* Exercise objective: Print the data below verbatim, minus images.

════════════════

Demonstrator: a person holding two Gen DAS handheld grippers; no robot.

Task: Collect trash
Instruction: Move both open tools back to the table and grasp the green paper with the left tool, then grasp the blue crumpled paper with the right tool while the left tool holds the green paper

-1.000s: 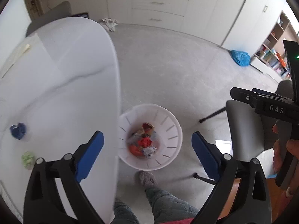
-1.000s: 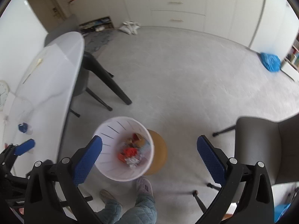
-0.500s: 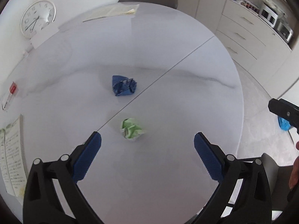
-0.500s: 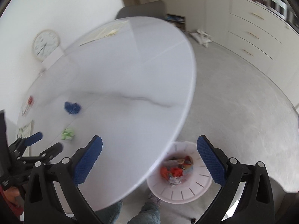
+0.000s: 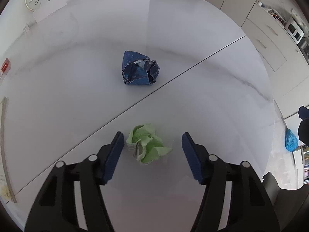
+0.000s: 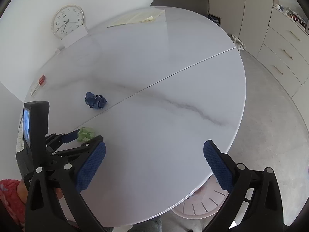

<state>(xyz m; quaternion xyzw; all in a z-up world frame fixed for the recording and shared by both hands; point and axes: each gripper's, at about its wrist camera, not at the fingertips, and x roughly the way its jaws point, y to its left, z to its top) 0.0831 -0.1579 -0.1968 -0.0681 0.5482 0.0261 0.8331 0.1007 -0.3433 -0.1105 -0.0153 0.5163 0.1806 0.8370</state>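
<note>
Left tongs (image 5: pixel 150 150) have just been closing around green wad (image 5: pixel 147 144), not pinching yet; center them first. Right tongs (image 6: pixel 154 163) open, empty.

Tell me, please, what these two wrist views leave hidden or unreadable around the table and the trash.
- White bin: right wrist view, mostly hidden under the table edge; contents unseen.
- Green paper wad: right wrist view, partly covered by the left gripper; whether the pads touch it is unclear.
- Papers: left wrist view, cut off at the frame edge; text unreadable.
- Red-labelled item: too small to identify.
</note>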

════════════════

* Output:
Demonstrator: a person holding two Gen DAS handheld grippers; no robot.

Task: Collect trash
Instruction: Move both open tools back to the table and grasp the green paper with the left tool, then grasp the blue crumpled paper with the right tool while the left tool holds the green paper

-1.000s: 
-1.000s: 
-0.500s: 
-0.500s: 
+0.000s: 
+0.000s: 

<state>(xyz m; quaternion xyzw; all in a z-up world frame fixed for the recording and shared by both hands; point and axes: each gripper's, at about its wrist camera, not at the fingertips, and x roughly the way its jaws point, y to its left, z to its top) 0.0831 -0.1579 -0.1968 -0.0681 0.5482 0.0261 0.8331 0.1007 -0.3433 -0.1105 -0.0153 0.5163 0.1806 0.8370</state>
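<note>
Left tongs (image 5: pixel 150 150) have just been closing around green wad (image 5: pixel 147 144), not pinching yet; center them first. Right tongs (image 6: pixel 154 163) open, empty.

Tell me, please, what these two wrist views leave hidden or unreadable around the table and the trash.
- White bin: right wrist view, mostly hidden under the table edge; contents unseen.
- Green paper wad: right wrist view, partly covered by the left gripper; whether the pads touch it is unclear.
- Papers: left wrist view, cut off at the frame edge; text unreadable.
- Red-labelled item: too small to identify.
</note>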

The answer has now been finished.